Tıpkı Terry Eagleton’ın ifadesindeki üzere: “Kimileri gerçek insan doğasının ancak şiddetli baskı altında ortaya çıktığına inansa da insanlar sadece baskı ortadan kalktığında kim olduklarını görebilirler. Öğrenebilirler veya olmak istedikleri kişi olabilirler. Marx, bugüne değin olan biten herşeyin aslında tarih olmadığını söyler. Şu ana değin olan bitenler ‘tarih arifesidir’. Sürüp gitmekte olan korkunç sömürünün bir başka adımıdır sadece. Ancak önümüzdeki engelleri yıkıp gerçek tarihe ulaştığımızda nasıl insanlar olduğumuzu anlama şansına sahip olacağız. Bu neticede hoş bir deneyim olmayabilir elbette. Belki de baştan beri bir canavar olduğumuz çıkacak ortaya. Ama en azından, üstümüzdeki gücün acımasız zorlamalarıyla ya da mal mülk için verdiğimiz sonsuz kavganın etkisiyle bulanıklaşmış gözlerle değil, doğru ve düzgün bir bakışla görebileceğimiz kendimizi.”[4]
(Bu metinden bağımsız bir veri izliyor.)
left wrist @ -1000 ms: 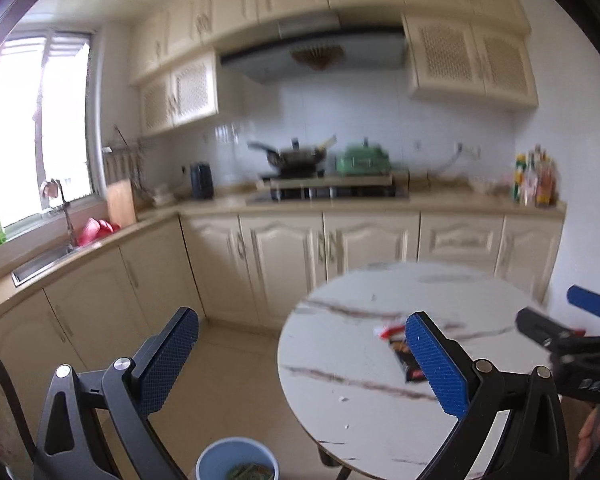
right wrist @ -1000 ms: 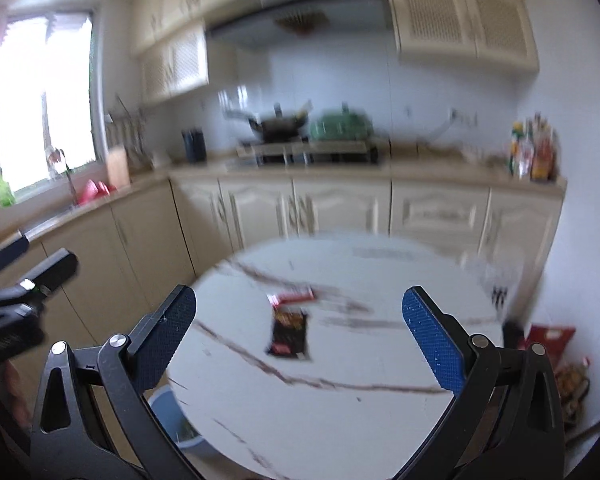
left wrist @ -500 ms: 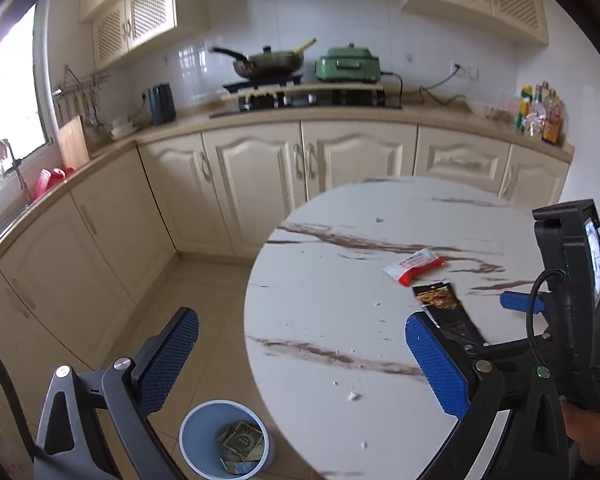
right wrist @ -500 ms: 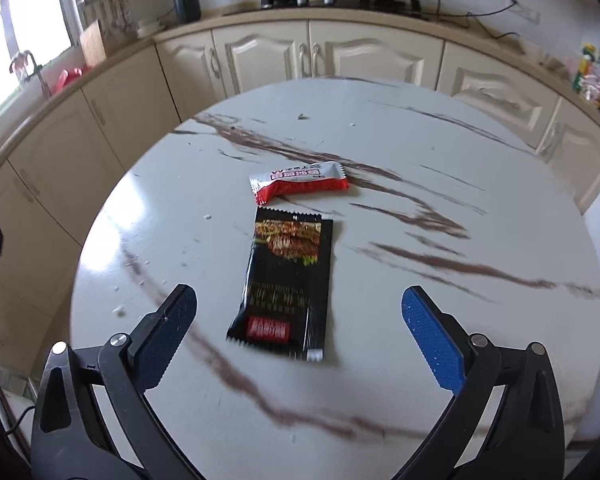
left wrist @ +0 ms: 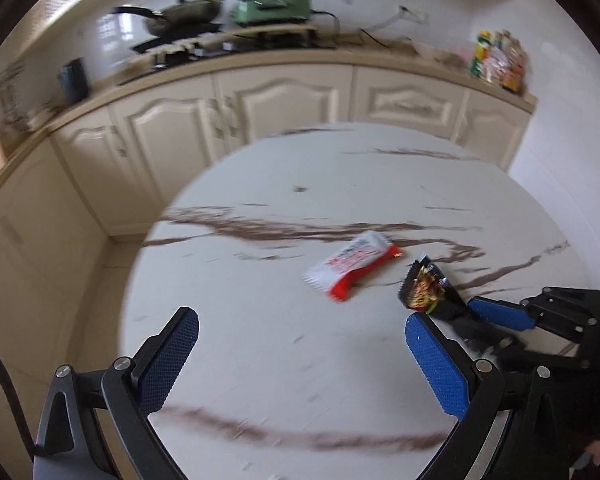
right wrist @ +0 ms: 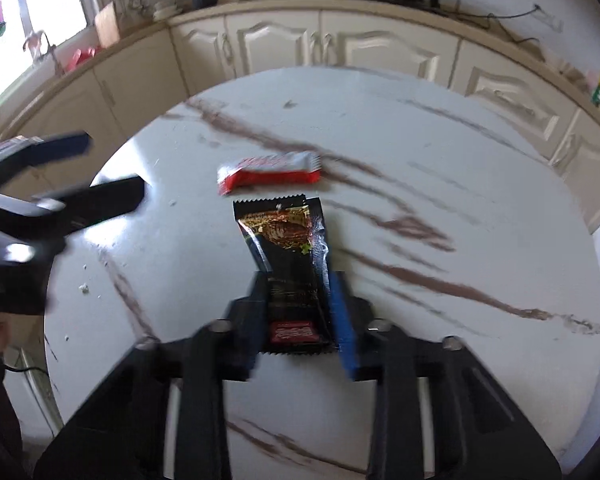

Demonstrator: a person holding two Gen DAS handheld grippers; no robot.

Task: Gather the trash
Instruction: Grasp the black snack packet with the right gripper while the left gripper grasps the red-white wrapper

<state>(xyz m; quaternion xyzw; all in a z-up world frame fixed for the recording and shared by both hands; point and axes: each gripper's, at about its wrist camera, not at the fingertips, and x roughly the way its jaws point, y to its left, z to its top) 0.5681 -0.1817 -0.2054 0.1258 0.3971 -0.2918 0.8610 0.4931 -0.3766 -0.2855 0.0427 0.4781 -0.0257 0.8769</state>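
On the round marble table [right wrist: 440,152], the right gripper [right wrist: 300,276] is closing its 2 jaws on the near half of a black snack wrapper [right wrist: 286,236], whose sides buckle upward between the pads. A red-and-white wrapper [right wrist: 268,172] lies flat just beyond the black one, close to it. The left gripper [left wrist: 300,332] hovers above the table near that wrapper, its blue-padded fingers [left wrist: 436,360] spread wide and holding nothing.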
Tarihin arifesinde geldi mi, tek tek değil, cümbür cemaat gelen acılardan, onları göğüslemekten korkmayan Onun kareleri acıların sözcüsüdür; tercümanıdır…
Acıya baş eğmemenin, her derde deva olduğunu ve acıların başkalarının demeden paylaşarak haklanacağını bilen, öğreten, öğütleyen Mehmet, bir başka yaşamın mümkün olduğundan, bunun düş olmadığından, acı çekmek için yaratılmış olmadığımızdan şüphesizdir…
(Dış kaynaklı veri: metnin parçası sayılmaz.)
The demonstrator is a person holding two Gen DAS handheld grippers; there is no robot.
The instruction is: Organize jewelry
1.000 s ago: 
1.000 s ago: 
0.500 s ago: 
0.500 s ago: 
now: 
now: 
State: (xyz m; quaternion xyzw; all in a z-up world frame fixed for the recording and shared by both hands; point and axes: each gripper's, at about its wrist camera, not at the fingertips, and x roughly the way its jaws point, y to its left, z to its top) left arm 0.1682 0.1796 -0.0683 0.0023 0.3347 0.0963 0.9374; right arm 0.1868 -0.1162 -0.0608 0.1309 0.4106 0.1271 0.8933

Friedrich Wilhelm Nietzsche’nin, “Bence siz yeterince acı çekmiyorsunuz henüz! Çünkü siz kendi acınızı çekiyorsunuz, insanın acısını çekmiyorsunuz,” uyarısını görmezden gelmeyen O; dünya için gözyaşı dökmenin ötesindeki insanî dik duruşun diklenmesiyle meydan okur umarsızlığa ve başucundaki “kendine acıma”ya…
O, AYDINDIR
“Vurun kanatlarınızı karanlığa kuşlarım
Geçin sıcak ırmakları kuşlarım
Kızılırmak Kızılırmak akın kuşlarım.”[5]
Mehmet’i “fotoğraf sanatçısı” olarak nitelemek gelmez içimden; belki de Ara Güler’den okuduklarımdandır…
Mehmet elinde fotoğraf makinesi, dilinde dizeleriyle, John Berger’in “Bizden çalınan sözcükleri geri almalıyız, yoksa bize tek bir sözcük kalacak; UTANÇ!” uyarısını göz ardı etmeyen militan bir aydındır…
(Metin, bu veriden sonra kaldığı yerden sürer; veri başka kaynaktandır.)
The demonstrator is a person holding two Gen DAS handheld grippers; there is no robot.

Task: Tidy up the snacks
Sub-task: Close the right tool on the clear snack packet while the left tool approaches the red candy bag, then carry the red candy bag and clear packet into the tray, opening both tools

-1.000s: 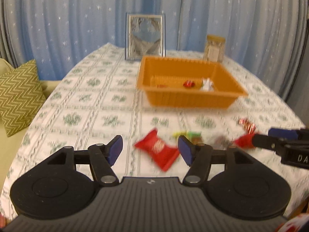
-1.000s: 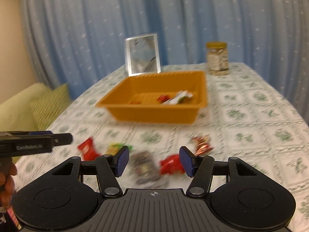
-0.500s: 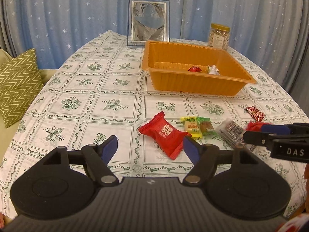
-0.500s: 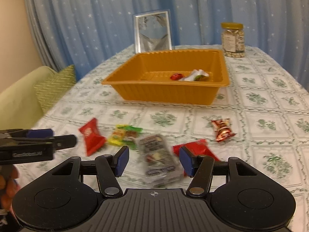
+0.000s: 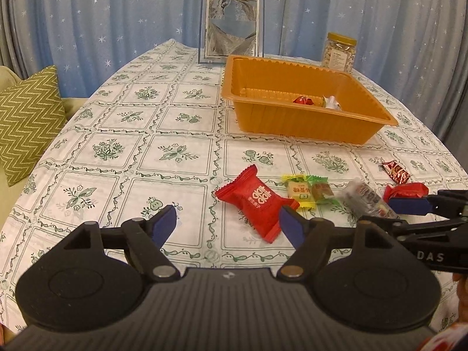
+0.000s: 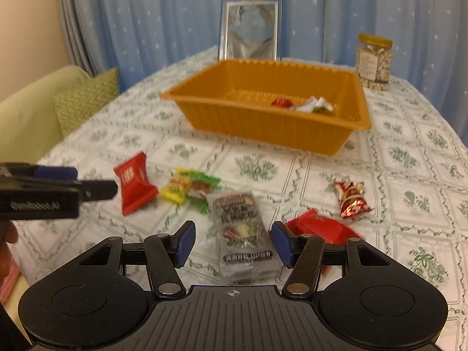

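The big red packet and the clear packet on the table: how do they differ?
The red packet is opaque, while the clear packet shows dark snacks inside. The red packet lies beside the left gripper; the clear packet lies between the right gripper fingers, untouched. Both lie flat outside the orange tray.

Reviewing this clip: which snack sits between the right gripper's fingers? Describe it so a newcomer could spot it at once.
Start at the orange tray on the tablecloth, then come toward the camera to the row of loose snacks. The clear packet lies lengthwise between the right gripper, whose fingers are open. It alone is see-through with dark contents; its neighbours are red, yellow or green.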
Eleştiri ve itirazla ilişkisi çok zayıf olan toplumumuzda, eleştiri ve itirazın sınırsız özgürlüğünden vazgeçmeyen, bunun diyetini de ödeyen O; görmeyi, anlamayı, değerlendirmeyi, biriktirmeyi, seçmeyi, yaratmayı, harekete geçmeyi önerir; statükocu tutuculuğa tutunanlara inat…
Böyle (aydın) olmanın maliyeti elbette çok yüksektir.
Böyle olan -çoğunluk- “cezalandırılır”, “özgürlüğü elinden alınır”, “tecrit edilir”, “yalnız bırakılır”, “ekonomik olarak yaşamını sürdüremez hâle getirilir”…
Ancak “vazgeçmek”, “dayatılana uyum sağlamak” yoktur Onun karelerinde ve dizelerinde bedeli ne olursa olsun…
Kolay mı? Çoğunluk unutup/ unutturmak istese de, aydın: Otoriteye kafa tutması, bağımsızlığı, ödünsüzlüğüyle vardır.
Yalakalardan, yardakçılardan “aydın” değil, müsveddesi bile olamaz…
Sultanların, kralların, despotların ezeli rahatsızlık kaynağı olması da ebedi yalnızlığı da ondandır. Çünkü sürgündür, muhaliftir, tek başına kalmayı bilendir aydın…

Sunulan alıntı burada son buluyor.